EXERCISE BRIEF: Work out how many lines below contain the word "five". Only the number is wanted.

PROVIDED DATA:
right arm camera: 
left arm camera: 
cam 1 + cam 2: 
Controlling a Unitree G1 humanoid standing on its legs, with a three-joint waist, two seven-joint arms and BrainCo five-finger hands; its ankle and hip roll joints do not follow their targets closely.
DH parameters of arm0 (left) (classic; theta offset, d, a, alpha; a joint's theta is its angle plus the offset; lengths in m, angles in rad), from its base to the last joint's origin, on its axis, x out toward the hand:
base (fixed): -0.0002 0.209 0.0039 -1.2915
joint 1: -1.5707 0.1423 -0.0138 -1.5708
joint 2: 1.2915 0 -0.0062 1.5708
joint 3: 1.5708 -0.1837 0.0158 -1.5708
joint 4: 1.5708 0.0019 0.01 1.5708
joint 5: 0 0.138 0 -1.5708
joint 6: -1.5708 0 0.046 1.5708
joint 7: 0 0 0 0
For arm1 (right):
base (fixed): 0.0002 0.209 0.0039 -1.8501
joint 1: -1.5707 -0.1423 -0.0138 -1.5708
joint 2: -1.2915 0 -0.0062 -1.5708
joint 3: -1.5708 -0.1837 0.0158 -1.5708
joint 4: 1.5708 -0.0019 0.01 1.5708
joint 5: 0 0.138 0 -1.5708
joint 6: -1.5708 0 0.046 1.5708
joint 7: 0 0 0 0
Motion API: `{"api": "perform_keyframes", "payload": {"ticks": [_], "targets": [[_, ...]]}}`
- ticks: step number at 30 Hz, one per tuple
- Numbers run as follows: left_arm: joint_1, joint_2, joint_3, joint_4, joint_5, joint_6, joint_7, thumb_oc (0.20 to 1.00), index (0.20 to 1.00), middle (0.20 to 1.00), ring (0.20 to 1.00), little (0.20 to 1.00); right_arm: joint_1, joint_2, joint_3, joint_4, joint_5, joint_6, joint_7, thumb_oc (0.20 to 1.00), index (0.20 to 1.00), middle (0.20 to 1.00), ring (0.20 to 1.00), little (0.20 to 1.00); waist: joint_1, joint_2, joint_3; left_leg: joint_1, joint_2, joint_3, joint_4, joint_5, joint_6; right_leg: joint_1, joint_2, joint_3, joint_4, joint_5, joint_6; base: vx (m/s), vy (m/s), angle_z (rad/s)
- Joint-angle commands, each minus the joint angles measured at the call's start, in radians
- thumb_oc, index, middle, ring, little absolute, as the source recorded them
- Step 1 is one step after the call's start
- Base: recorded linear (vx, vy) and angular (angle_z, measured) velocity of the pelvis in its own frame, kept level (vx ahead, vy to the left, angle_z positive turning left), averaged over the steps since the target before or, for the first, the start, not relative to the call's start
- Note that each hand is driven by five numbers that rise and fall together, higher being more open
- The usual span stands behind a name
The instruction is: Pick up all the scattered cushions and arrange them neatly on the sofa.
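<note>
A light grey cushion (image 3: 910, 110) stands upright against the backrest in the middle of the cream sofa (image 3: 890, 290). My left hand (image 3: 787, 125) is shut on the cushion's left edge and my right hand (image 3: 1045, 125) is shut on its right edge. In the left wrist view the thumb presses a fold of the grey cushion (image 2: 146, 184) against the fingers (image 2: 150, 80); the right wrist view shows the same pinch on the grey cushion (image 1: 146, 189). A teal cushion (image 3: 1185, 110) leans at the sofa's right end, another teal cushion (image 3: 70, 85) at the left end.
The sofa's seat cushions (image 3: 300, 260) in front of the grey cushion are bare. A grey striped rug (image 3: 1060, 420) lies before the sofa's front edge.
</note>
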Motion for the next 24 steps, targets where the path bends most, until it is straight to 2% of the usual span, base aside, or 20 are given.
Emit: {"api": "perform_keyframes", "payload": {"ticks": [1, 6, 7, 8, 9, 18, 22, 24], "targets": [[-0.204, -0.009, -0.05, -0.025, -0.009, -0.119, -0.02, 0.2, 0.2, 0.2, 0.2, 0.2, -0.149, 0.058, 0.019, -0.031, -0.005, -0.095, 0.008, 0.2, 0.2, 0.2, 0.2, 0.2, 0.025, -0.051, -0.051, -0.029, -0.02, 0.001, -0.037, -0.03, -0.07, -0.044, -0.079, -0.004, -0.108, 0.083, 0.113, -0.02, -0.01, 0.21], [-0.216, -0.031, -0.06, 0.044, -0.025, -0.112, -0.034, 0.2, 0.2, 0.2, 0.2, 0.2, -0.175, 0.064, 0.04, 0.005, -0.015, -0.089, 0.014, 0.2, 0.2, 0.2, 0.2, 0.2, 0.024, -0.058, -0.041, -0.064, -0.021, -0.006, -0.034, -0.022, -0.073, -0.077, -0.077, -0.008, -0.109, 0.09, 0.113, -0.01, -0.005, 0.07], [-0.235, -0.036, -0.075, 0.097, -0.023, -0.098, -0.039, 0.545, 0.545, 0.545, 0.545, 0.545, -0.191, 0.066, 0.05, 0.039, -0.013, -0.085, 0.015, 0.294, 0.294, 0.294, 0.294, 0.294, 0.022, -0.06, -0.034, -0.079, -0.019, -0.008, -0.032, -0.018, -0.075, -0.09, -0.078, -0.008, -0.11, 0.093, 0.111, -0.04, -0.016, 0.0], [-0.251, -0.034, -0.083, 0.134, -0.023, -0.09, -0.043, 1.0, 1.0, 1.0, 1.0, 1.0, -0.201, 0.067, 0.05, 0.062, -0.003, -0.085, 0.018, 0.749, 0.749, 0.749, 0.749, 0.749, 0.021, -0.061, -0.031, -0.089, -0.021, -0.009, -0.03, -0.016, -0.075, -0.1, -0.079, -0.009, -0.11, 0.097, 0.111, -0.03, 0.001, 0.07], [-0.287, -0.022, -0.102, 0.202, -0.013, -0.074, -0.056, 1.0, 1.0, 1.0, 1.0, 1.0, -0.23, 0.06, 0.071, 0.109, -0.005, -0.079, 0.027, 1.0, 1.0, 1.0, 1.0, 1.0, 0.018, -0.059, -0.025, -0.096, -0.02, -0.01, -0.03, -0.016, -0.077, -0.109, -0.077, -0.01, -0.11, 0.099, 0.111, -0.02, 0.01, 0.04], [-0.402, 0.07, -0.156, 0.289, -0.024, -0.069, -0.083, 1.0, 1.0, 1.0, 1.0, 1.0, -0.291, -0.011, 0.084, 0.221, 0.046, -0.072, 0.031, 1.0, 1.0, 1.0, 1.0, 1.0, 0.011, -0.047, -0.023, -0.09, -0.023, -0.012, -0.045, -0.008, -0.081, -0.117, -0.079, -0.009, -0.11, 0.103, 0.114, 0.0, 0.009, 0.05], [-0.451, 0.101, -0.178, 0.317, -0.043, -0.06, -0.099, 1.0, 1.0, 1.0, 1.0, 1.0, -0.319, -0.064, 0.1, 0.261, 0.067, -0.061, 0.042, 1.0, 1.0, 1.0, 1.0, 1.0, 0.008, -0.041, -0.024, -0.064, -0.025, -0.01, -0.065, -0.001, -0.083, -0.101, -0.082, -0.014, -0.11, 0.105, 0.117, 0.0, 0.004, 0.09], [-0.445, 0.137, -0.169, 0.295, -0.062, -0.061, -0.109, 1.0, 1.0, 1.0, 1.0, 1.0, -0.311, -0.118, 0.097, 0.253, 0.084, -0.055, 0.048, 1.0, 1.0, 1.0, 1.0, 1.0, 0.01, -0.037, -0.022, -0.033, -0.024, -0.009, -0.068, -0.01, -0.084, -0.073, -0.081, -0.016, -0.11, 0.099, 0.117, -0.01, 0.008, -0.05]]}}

ANSWER SPACE: 2